• [EXERCISE PROMPT] Retype the whole listing exactly. Leave out pictures.

*-*-*

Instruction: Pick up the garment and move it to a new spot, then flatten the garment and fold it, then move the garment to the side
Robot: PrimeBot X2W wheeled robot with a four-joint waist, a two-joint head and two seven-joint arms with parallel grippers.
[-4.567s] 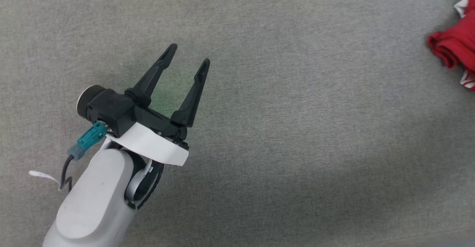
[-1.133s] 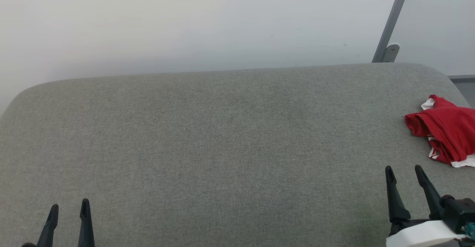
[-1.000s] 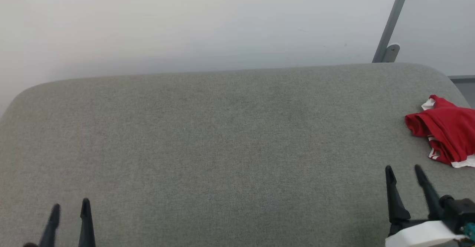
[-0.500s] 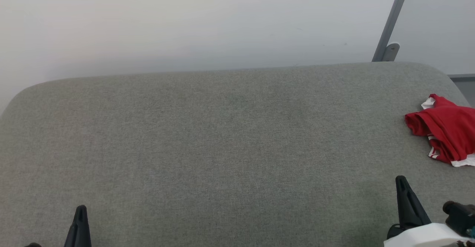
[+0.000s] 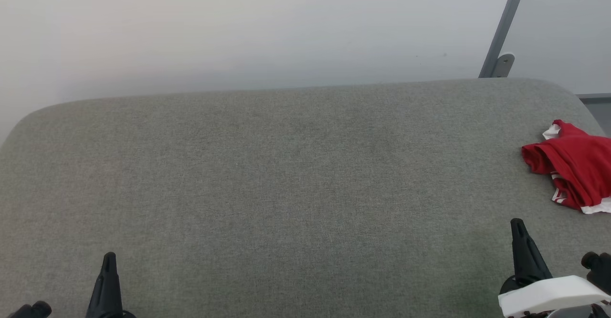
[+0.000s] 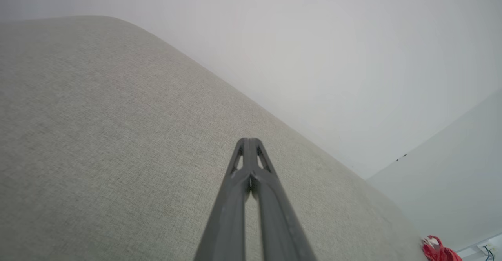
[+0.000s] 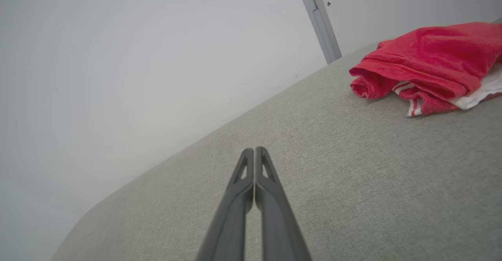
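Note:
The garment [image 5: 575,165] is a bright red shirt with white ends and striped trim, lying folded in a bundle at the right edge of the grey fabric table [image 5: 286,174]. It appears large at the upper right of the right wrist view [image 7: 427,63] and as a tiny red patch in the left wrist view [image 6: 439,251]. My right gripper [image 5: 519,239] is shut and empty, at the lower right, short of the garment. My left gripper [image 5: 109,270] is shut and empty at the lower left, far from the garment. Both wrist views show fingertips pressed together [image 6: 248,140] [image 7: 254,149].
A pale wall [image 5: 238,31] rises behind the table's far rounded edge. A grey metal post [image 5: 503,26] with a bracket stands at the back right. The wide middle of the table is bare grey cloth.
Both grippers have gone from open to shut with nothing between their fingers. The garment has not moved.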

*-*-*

• [OUTPUT]
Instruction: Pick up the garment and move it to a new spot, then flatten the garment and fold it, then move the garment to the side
Robot: PrimeBot X2W wheeled robot with a four-joint waist, a two-joint head and two seven-joint arms with parallel grippers.
[-4.567s] 
[-1.133s] 
[-1.000s] 
[-0.500s] 
[+0.000s] 
[+0.000s] 
[+0.000s] 
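Note:
The garment [image 5: 575,165] is a bright red shirt with white ends and striped trim, lying folded in a bundle at the right edge of the grey fabric table [image 5: 286,174]. It appears large at the upper right of the right wrist view [image 7: 427,63] and as a tiny red patch in the left wrist view [image 6: 439,251]. My right gripper [image 5: 519,239] is shut and empty, at the lower right, short of the garment. My left gripper [image 5: 109,270] is shut and empty at the lower left, far from the garment. Both wrist views show fingertips pressed together [image 6: 248,140] [image 7: 254,149].
A pale wall [image 5: 238,31] rises behind the table's far rounded edge. A grey metal post [image 5: 503,26] with a bracket stands at the back right. The wide middle of the table is bare grey cloth.
Both grippers have gone from open to shut with nothing between their fingers. The garment has not moved.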

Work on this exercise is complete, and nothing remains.